Even worse, if you went home and took to social media, you might be wondering why critics and crowds in New York or Los Angeles are gushing over these limited releases, and yet, you haven’t even had a chance to see them. It’s a growing problem, and one that we discuss in this week’s Monday Movie Memo.
Hollywood is always trying to figure out the best time to release an Oscar hopeful. But after a film has tested the waters of the film festival circuit, what is the point of holding it back from an interested audience? Take Birdman, as a prime example. The film has been generating raves since playing the Venice and Telluride film festivals in September. People are DYING to see it. Yet this weekend, it only opened in four theaters, according to Box Office Mojo. Four! Yes, theaters are trying to find space for larger films like Fury and Gone Girl. But is On Demand not an option? Could Birdman be streamed by people who don’t live in NY or LA?
I’ll be lucky enough to attend the Savannah Film Festival in the next few days, and that regional fest will bring titles like Foxcatcher, Whiplash and The Imitation Game to a Southern crowd. Savannah joins the likes of the Hamptons Film Festival and the upcoming AFI Film Fest that continue to bring heralded titles to theaters that aren’t making enough space for the noteworthy Oscar contenders.

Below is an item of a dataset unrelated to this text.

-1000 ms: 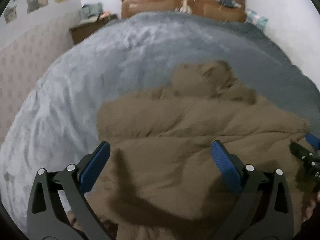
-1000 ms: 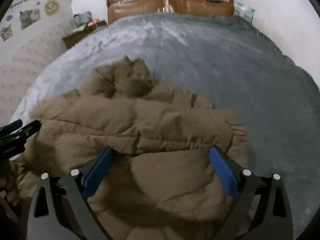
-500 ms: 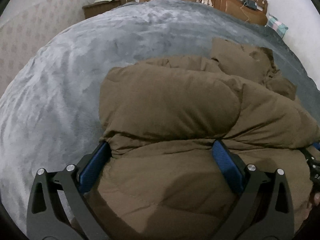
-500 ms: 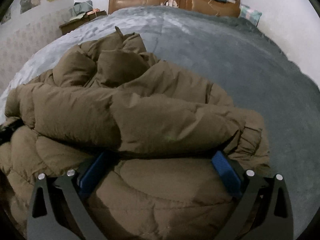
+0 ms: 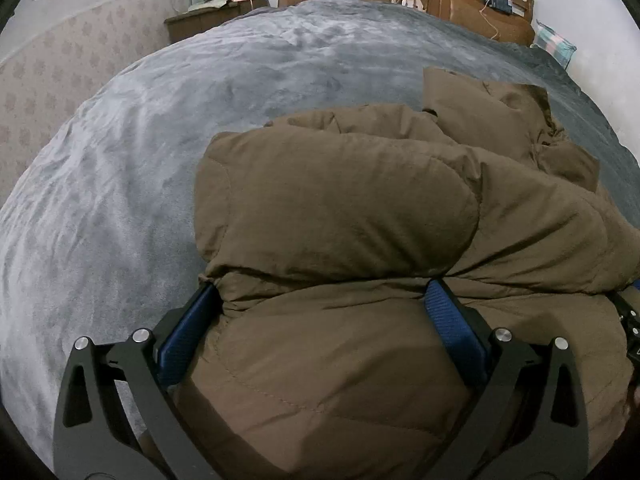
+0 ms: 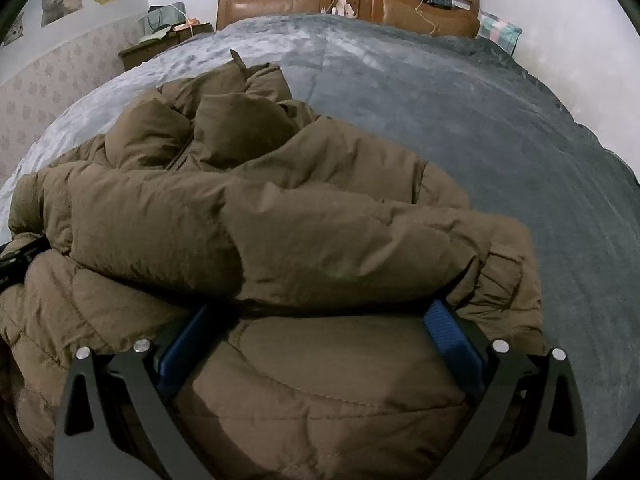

I’m not sure what the solution is. This is an ongoing problem every year, where movies that generate a ton of heat on the film festival circuit find it hard to choose the right distribution window – either missing the boat entirely (like Jason Reitman’s Men, Women and Children) or entering a marketplace that’s now too crowded to support a glut of new films. Appealing to media in major movie markets is idea. But if these films really are going to take off, they need to play in front of a much larger – and more important – base: Ticket-buying audience members.